Even Rosa Brooks, professor at Georgetown University Law Center and a former Pentagon official, overlooks the forest so shaded is she by the trees. While she is clearly troubled by his comments, she can't quite move the ball past the torture extravaganza at Abu Ghirab, Guantanamo and various other 'black sites' post-911.
Think back to the first few years after the 9/11 attacks. The Pentagon initially planned to treat Taliban and al-Qaeda prisoners in accordance with the rules laid out in the Geneva Conventions, but the White House considered this inconvenient. (Under those rules, prisoners can’t be detained secretly and with no review process, and they most definitely can’t be waterboarded.) So the White House found some unusually compliant Justice Department lawyers, and by January 2002, the department’s office of legal counsel was instructing the Defense Department that Geneva Convention protections did not apply to Taliban or al-Qaeda fighters.
She is concerned, given the Bush administrations manipulation of "torture memos" - which in effect said what we're doing to captured Al Queda folks isn't torture, therefore it isn't subject to the Geneva Conventions - Trump may do the same thing.

Missing from her post-911 abuse of power critique of Bush is the war crime of invading and bombing Afghanistan at all.

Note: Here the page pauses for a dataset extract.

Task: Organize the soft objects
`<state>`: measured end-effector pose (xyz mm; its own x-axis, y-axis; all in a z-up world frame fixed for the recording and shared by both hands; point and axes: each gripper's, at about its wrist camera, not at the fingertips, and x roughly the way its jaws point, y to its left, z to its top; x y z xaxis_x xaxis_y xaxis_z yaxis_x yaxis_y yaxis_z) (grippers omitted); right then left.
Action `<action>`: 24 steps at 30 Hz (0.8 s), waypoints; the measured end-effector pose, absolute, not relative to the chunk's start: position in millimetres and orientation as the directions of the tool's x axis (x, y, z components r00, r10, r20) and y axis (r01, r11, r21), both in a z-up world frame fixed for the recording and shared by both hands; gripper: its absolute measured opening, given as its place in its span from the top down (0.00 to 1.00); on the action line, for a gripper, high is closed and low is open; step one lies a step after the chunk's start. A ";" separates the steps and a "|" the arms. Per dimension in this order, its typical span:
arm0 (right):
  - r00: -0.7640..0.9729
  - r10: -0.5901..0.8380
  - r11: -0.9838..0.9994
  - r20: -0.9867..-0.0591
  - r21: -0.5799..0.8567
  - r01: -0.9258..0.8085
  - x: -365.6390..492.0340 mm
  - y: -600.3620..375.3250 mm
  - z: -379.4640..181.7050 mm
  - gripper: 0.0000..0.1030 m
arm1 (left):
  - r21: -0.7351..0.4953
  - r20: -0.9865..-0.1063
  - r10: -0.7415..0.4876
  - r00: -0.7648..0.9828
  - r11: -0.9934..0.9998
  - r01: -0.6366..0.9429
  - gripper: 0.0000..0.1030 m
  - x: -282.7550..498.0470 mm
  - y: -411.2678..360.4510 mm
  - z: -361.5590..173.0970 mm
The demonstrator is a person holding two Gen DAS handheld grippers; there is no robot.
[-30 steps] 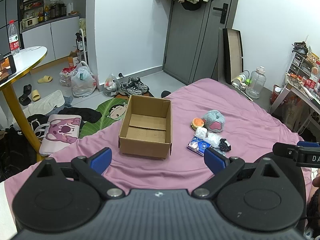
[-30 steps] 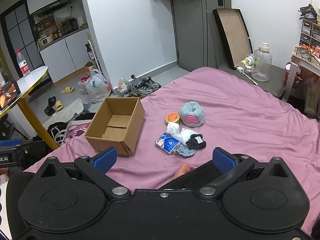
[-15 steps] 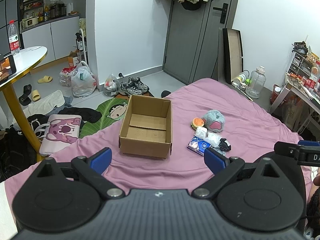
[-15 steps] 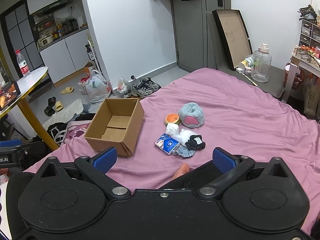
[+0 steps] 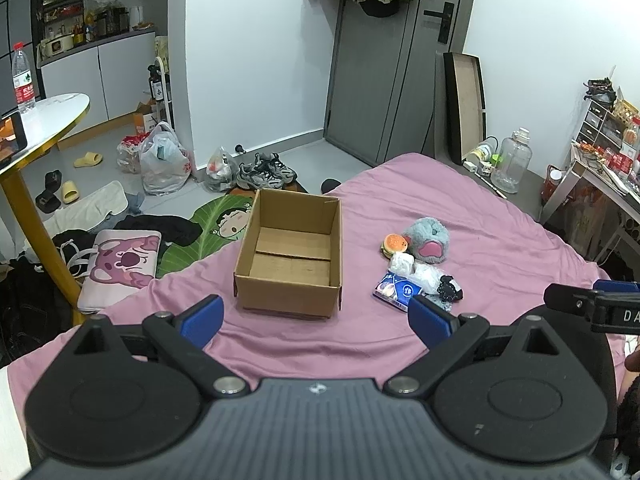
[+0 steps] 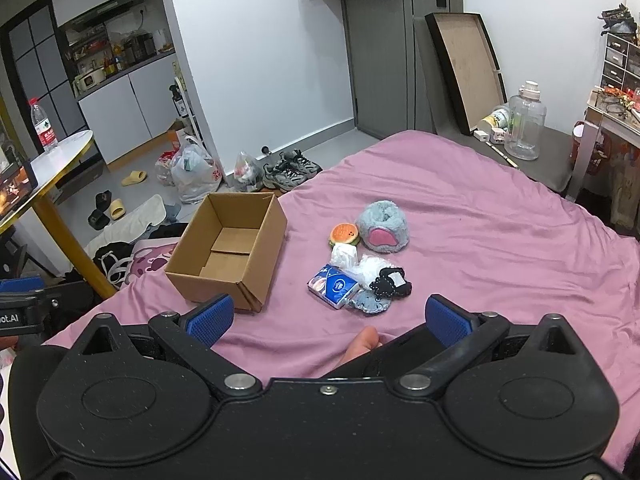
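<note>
Left wrist view: left gripper (image 5: 315, 316) held low over the near edge of the pink bedspread (image 5: 500, 240), roughly level, pointing toward the far wall; blue-padded fingers spread wide, nothing between them. Cardboard box (image 5: 291, 254) sits straight ahead between the finger lines, open top, interior bare. The right gripper's body shows at the right edge of this view, beside and apart from the left.

Right wrist view: right gripper (image 6: 328, 318) also low and level over the bedspread (image 6: 500, 232), jaws wide apart, holding nothing. It sits right of the box (image 6: 232, 248), which lies ahead-left with one corner toward the camera. A toe (image 6: 362, 344) of the person rests on the bedspread just ahead of the gripper body.

Soft objects lie in one cluster on the bedspread, right of the box and apart from it, ahead of the right gripper:
- grey plush slipper (image 6: 382, 228) with pink sole, farthest
- burger toy (image 6: 344, 234), touching the slipper's left
- white crumpled item (image 6: 344, 255), just nearer
- blue tissue pack (image 6: 334, 286), near-left
- clear plastic bag (image 6: 370, 266)
- black fabric piece (image 6: 392, 282)
- grey knitted round (image 6: 370, 302), nearest

Neither gripper touches any item.
</note>
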<state>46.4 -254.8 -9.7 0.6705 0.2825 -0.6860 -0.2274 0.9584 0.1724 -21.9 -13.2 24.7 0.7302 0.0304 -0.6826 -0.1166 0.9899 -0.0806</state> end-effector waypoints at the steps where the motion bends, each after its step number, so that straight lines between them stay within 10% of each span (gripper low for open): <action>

We were not attacked nor were we under threat of attack at any time from the sovereign state of Afghanistan. We were not immune to it's charms however, or of our desire to insert ourselves back into that part of the world in a permanent way. All but two of the highjackers were Saudis and none were from Afghanistan.s

US airstrikes in that country, extremely precise "errant" strikes against Doctors Without Borders Hospitals and Saudi led US-weaponized and supported attacks on civilian markets in Yemen are the rule, not the exception. The fact these atrocities and war crimes pass without pause is a testament to our sanctified view of those illegal activities versus the activities of "others."

Or of course we need look no farther than Hillary Clintons favorite war, Iraq III, for which she voted as perhaps the crime of the century. Surpassed only by Hiroshima, Iraq 2003 was a supreme war crime, crime against humanity - more than 1 million Iraqis were killed - and disabused the world of the notion the UN retained any legitimacy whatsoever.

Should I go on? Please. Do your own research and get back to me.